The next morning before work, I was reflecting on this moment with my cup of coffee. Feelings of exhaustion can make a person feel like throwing in the towel, but this simple act was like a ray of sunshine, injecting hope into my day. Her gift of encouragement and support came just when I needed it, nudging me to stay with the program and remember all the kindness in the world which helps us soldier on in difficult circumstances. As I write about it even now, it draws tears.

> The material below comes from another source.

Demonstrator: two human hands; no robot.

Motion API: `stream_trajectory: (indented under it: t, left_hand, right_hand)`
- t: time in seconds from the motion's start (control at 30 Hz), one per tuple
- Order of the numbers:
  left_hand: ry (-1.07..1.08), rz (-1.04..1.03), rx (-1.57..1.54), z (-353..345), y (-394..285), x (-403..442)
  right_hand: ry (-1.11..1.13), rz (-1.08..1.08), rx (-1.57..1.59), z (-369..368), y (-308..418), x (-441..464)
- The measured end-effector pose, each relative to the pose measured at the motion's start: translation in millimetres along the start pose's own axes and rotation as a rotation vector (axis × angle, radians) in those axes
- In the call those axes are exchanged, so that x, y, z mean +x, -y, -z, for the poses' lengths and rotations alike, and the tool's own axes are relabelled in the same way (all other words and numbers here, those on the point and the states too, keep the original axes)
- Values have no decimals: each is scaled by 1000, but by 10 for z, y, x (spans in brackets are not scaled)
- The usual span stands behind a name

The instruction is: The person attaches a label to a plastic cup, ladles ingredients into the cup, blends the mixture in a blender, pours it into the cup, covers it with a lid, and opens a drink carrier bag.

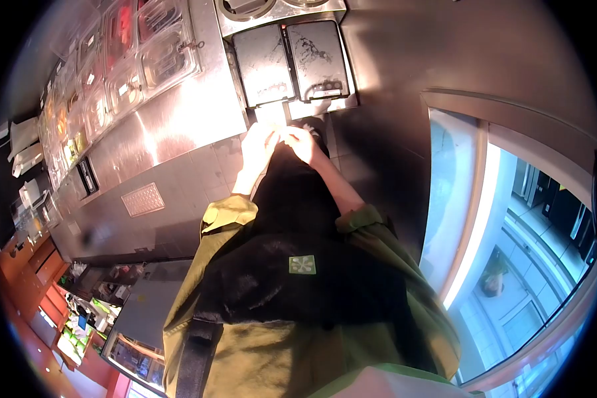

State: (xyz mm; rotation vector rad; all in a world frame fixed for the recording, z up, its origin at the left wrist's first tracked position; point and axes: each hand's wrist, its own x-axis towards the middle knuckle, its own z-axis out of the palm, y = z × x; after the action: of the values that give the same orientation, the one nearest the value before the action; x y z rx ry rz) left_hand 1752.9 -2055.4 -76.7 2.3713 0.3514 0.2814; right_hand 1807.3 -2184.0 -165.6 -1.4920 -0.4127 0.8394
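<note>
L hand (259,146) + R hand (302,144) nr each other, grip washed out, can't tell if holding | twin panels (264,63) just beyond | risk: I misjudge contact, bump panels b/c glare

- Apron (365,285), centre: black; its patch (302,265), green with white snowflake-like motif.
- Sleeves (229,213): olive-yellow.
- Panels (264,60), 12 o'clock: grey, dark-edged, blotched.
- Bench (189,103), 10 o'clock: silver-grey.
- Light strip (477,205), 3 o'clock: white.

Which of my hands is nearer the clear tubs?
Left. The left hand is on the side toward the clear tubs; the right hand is just beyond it, farther from them.
</note>
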Motion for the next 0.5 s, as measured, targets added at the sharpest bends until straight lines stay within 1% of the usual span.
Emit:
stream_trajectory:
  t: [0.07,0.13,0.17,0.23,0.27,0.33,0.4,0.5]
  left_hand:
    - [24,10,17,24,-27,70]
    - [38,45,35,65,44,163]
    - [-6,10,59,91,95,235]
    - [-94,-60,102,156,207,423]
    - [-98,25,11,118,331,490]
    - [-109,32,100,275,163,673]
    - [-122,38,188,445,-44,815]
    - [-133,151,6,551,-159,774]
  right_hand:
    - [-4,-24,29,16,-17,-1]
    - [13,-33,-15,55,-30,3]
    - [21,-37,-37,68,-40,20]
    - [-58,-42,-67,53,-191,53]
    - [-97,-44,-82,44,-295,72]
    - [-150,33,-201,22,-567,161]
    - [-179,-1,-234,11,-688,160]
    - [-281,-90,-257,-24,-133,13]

Suddenly, what I’d be writing about for my Thanksgiving post became clear: all those millions of small things that encourage me and provide hope where I might not have any. I see these as gifts from God. As I combed through the week, a list started to form:

  • A co-worker giving an understanding word in passing in the hallway. Thank you Shauna.
  • Another co-worker who kindly gave me her prep last Friday so I could leave early for my retreat. Thank you Monica.
  • Amid all the ebb and flow of classroom events, I am constantly grateful for those moments that are “easy” – where genuine learning happens, or kind words are spoken, or energy is there and magic happens in the lesson. These moments remind me of why I’m sticking with teaching.
  • Having an honest talk with Lyle one evening and our relationship being able to sustain sometimes tricky conversations. I’ve been very grateful for the laughter that still flowed later, and for the same path we are on together. Thank you Lyle.
  • Seeing gorgeous fall colors and swirling leaves that rain down like snow. Thank you Creator.
  • On a freezing day, the farmer’s market is still open and we’re still able to pick up our luscious farm produce from our CSA share. When it feels like the ceiling is coming down and life feels crowded, bounty reminds me of the truth. Thank you Jonathan of Jonathan’s Farm.
  • Friends who stir up faith and kindness at our Wednesday night Watershed meeting, reminding me of the bigger picture. Thank you Watershed.
  • Prayers with these same friends at the end of the meeting, and words of faith that spill out, reminding us of our desire to follow God. Thank you everyone.
  • An article on a Christian understanding of suffering which appears in my Internet travels, which is clear and inspiring. Thank you Christian writers in New Zealand and the creators of the Internet 🙂
  • An email from Paul P., who generously answered my query with characteristic wisdom and love. Thank you Paul.
  • A beautiful bowl of tomatoes finally harvested from my humble garden. The lovely colors glow in a silent reminder of the beauty in life. Thank you Creator.
  • I had originally intended to write my blog post on the Josh Garrels concert that Lyle and I went to in Vancouver. This post will still be written one day no doubt, but in the meantime, I had been feeling so grateful this week for this fun holiday and wonderful concert with Lyle. Thank you Lyle and Josh Garrels.
  • Seeing my students enjoy Friday’s field trip to Oak Hammock Marsh thanks to some great staff people there, despite the crazy weather. Thank you students.
  • Former students who come to see me after school. Thank you.
  • A book about C.S. Lewis that I don’t want to end because it is so good. Thank you writers everywhere.
  • Another inspiring article on the love of books by the late Ray Bradbury. It was the last thing he ever wrote. Thank you Ray Bradbury.

All these gifts are exactly like Crystal showing up at my door, tools, kindness and enthusiasm ready to match the oft daunting challenges life gives us. I am grateful for these gifts which are like air and food, helping me stay on the path of faith and hope.

As you enter the Thanksgiving weekend, may you be inspired to reflect on your own list of “small things” and be encouraged on your own path. Whether you call yourself a “Christian” or not, I am convinced that God gives us all a never ending list.